INSERT INTO movies (id, title, release_year) VALUES (256, 'Citizen Kane', 1941);
INSERT INTO movies (id, title, release_year) VALUES (294, 'Die Hard', 1998);
INSERT INTO MOVIES (id, title, release_year) VALUES (128, 'The Big Lebowski', 1998);


INSERT INTO lead_actor (title, actor_name) VALUES ('Citizen Kane', 'Orson Welles');
INSERT INTO lead_actor (TITLE, ACTOR_NAME) VALUES ('The Big Lebowski','Jeff Bridges');

Note that we did not insert the actor record for Die Hard to illustrate the behavior of RIGHT OUTER JOIN. Let’s run a query now:

SELECT m.id, m.title, m.release_year, l.actor_name
FROM lead_actor l
RIGHT JOIN movies m
ON l.title = m.title
EMIT CHANGES
LIMIT 3;


+--------------------------+--------------------------+-------------------------------+-----------------------------------+
|ID                        |M_TITLE                   |RELEASE_YEAR                   |ACTOR_NAME                         |
+--------------------------+--------------------------+-------------------------------+-----------------------------------+
|256                       |Citizen Kane              |1941                           |Orson Welles                       |
|294                       |Die Hard                  |1998                           |null                               |
|128                       |The Big Lebowski          |1998                           |Jeff Bridges                       |
Limit Reached
Query terminated

You can find more details about the semantics of Stream-Stream and Table-Table RIGHT JOINs in the joining collections documentation page.

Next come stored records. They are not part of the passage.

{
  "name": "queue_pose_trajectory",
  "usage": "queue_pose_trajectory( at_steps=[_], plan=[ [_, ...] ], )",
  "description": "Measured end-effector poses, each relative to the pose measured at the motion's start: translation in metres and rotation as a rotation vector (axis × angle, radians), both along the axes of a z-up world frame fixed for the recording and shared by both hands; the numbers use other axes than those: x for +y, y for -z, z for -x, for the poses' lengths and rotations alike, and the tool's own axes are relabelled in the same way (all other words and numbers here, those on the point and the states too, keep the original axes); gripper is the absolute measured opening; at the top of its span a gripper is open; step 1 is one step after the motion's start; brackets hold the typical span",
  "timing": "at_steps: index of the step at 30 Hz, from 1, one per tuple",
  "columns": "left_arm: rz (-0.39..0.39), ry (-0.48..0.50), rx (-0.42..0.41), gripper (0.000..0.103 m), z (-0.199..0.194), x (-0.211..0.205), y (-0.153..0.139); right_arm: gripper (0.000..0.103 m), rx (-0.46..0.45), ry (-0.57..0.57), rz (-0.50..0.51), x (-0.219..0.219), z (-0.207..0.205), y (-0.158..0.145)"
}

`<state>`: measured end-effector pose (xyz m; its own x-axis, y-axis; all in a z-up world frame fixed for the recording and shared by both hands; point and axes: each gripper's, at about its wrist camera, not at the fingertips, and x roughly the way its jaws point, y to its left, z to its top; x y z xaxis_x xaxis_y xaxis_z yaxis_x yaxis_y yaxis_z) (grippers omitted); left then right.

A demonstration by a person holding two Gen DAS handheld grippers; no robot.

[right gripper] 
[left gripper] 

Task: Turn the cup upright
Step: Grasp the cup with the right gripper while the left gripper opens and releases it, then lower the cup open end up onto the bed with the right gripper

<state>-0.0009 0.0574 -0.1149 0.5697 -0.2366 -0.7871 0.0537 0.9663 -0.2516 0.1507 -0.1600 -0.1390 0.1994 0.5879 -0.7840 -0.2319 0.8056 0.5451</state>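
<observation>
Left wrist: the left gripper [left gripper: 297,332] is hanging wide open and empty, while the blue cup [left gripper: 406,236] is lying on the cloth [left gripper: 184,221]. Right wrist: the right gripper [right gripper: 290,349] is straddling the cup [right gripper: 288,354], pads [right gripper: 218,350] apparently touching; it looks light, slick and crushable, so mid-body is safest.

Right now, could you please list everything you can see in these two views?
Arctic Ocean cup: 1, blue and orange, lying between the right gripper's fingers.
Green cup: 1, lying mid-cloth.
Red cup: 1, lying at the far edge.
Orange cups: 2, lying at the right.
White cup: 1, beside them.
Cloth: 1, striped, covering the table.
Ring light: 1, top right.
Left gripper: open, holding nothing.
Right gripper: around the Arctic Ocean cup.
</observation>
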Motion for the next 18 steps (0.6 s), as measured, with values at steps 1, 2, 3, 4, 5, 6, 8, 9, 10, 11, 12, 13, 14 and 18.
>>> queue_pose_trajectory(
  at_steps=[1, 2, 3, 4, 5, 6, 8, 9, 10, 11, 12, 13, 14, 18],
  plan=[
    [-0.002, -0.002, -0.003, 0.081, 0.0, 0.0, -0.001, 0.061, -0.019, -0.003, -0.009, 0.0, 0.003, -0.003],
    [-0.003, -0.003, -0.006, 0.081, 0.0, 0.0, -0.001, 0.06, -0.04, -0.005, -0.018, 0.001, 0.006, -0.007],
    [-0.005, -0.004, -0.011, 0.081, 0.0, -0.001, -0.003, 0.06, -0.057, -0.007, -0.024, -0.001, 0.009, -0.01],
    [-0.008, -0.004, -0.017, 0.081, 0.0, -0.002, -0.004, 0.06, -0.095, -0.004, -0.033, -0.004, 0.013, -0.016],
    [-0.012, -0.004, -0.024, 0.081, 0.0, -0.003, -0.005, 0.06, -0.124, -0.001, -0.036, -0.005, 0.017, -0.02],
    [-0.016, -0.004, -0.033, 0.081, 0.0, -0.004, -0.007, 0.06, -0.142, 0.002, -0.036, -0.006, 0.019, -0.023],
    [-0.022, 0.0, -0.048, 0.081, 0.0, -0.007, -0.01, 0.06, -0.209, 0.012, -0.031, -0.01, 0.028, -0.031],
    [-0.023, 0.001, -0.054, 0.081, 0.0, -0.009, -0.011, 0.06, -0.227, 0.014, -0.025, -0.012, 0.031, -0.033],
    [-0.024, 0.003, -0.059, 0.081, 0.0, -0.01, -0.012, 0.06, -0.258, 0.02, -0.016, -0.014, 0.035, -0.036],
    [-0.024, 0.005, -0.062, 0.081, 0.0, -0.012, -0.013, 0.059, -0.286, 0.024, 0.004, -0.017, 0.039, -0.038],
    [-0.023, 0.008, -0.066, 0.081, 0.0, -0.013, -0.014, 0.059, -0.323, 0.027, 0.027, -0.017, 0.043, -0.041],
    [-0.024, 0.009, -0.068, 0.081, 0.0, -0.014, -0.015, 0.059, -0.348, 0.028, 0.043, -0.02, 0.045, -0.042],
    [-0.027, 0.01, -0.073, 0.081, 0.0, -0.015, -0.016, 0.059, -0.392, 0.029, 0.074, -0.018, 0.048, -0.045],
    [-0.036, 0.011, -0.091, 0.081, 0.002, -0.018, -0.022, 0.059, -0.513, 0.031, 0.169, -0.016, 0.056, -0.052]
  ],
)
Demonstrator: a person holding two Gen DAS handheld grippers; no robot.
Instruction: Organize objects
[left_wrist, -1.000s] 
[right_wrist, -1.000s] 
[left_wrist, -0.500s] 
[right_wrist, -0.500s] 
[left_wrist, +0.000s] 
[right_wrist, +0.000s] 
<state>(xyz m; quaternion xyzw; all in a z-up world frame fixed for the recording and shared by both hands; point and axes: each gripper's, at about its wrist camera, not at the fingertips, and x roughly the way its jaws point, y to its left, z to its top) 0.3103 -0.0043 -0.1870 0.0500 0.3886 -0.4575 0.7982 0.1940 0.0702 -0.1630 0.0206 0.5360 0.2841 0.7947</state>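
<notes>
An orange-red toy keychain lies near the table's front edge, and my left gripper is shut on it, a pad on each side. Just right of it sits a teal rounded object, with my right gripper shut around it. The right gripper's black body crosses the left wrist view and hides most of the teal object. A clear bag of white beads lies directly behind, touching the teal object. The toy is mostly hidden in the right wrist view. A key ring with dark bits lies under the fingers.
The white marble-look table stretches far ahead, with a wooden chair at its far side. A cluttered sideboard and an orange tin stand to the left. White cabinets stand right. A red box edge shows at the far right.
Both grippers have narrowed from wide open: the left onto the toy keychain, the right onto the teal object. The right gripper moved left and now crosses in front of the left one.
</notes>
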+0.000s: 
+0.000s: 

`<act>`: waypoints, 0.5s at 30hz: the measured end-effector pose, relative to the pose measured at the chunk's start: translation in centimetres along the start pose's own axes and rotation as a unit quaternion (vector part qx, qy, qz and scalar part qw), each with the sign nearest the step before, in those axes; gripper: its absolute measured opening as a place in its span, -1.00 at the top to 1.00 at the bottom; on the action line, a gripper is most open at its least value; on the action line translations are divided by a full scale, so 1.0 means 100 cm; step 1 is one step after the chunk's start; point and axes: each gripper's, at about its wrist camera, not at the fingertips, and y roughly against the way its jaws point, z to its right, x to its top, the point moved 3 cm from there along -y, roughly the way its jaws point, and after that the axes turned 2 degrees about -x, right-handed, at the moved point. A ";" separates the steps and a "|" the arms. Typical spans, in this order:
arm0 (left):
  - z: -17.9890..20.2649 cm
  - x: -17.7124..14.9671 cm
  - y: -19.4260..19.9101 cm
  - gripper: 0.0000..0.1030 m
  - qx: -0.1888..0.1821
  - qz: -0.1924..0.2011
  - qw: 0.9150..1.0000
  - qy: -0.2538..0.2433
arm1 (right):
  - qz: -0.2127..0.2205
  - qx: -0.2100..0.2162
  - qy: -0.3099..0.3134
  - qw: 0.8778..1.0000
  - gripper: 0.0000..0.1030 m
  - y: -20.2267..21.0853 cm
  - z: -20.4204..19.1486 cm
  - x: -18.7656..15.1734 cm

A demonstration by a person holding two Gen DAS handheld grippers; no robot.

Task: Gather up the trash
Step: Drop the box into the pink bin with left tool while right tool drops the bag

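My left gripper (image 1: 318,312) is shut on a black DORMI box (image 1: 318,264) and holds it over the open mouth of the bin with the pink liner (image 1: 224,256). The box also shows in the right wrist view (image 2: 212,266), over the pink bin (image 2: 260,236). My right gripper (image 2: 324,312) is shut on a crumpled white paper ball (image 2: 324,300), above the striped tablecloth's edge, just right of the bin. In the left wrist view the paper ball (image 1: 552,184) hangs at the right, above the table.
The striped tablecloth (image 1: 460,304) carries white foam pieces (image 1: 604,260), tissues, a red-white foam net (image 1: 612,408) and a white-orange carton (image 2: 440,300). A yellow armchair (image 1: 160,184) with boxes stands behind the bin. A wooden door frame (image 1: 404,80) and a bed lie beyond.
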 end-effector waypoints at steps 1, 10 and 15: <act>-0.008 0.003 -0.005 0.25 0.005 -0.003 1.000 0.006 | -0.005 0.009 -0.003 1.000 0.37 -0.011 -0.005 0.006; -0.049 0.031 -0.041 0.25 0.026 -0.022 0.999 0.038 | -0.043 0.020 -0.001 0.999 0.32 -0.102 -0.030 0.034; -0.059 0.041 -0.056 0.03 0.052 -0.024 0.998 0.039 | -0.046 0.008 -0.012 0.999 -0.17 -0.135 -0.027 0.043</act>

Support explicit message types for Protobuf with multiple definitions

Confluent Schema Registry lets one manage the schemas across an enterprise using JSON Schema, Avro, or Protobuf formats. In this release, ksqlDB’s ability to use Protobuf schemas has been enhanced.

A single Protobuf schema definition can define multiple schemas which can be selected individually or reference each other. Consider a Protobuf schema (schemaID = 1) with two message types defined:

syntax = "proto3";

message ProductKey {
  int32 P_ID = 1;
}

message ProductInfo {
  string P_NAME = 1;
  double P_PRICE = 2;
}

When creating a stream or table with this schema, one can control which message type is used by referencing names directly with key_schema_full_name and value_schema_full_name:

ksql> CREATE STREAM products WITH (
KAFKA_TOPIC='products', 
FORMAT='protobuf', 
KEY_SCHEMA_ID='1',
VALUE_SCHEMA_ID='1',
KEY_SCHEMA_FULL_NAME='ProductKey',
VALUE_SCHEMA_FULL_NAME='ProductInfo'
);

 Message        
----------------
 Stream created 
----------------

ksql> DESCRIBE products;

Name             	: PRODUCTS
 Field   | Type              	 
----------------------------------
 P_ID	 | INTEGER      	(key)
 P_NAME  | VARCHAR(STRING)   	 
 P_PRICE | DOUBLE            	 
---------------------------------

ksqlDB infers the key and value schema for this stream based on the explicitly-identified Protobuf message types. Accordingly, INSERTs are also validated against the specified message types.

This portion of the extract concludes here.